Now I'm sure in the heads of the average 60-something senator voting for these measures that sounds proportionate. It's terrorists, or something, right? We're fighting a war here - the blood of patriots must flow and so on. But when you explain to a Navy seal that he's to go risk his neck so some fucker in a Hollywood corner office can afford to buy an extra yacht, that's going to stick.
Nobody is going to give that order. So if you have DNSSEC, the results of SOPA will be that you see errors every time you hit a page the government is censoring. Consider it your daily reminder that the US government works for the guy with the deepest pockets.
Re:Just in time (Score:5, Informative)
Re:How about going back to flat-rate data? (Score:2, Informative)
Re:And how can I use it on my BIND server? (Score:4, Informative)
Signing you own zone is trivial and you don't need to pay anyone. I even created a simple, short video on the subject using the DNSSEC-Tools components: http://www.youtube.com/watch?v=7ksgTFxAg6U [youtube.com]
Though I'm associated with the above project, I actually don't care what tool set you use: just sign your zone!
Re:How about going back to flat-rate data? (Score:4, Informative)
exposes such attacks for what they are.
It certainly does that, but it still breaks DNSSEC because it makes users expect DNSSEC failures under normal operation, which enables fraud because users will subsequently ignore future warnings. It further prevents client software developers from implementing countermeasures that would thwart a man in the middle attack since doing so would succeed just as well in bypassing the DNS blocking.

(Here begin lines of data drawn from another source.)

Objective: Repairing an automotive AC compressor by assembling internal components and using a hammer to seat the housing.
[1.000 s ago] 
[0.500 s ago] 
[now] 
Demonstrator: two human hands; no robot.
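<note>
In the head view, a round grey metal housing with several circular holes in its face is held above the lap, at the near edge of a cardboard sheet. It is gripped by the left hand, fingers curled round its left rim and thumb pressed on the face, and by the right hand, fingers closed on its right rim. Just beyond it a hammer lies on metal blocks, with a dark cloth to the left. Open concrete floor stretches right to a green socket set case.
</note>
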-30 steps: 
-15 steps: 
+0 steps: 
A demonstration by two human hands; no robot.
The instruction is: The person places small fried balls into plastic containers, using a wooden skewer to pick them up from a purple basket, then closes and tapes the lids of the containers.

For example, client software might be designed so that if a DNSSEC failure occurs, the client first tries all configured DNS servers to try to get a valid response. If any of the servers is outside the country, the blocking fails. If not, the client software might then try to act as its own recursive DNS server. (Clients are normally not supposed to do this because it would put extra load on the authoritative DNS servers, but clients are normally not supposed to encounter DNSSEC failures, and doing it only in that rare circumstance would almost certainly not cause serious performance issues.) If the authoritative DNS server is outside the country (which it would be for a 'rogue site') then the blocking fails.
So either the law prohibits client software from being designed that way and the security benefits of DNSSEC are destroyed, or client software is designed to thwart a man in the middle attack and the law is a dead letter because the operators of intermediary DNS servers cannot prevent end users from receiving a true DNS response since an attempt to do so will only cause the client's DNSSEC implementation to detect and bypass the intermediary DNS server.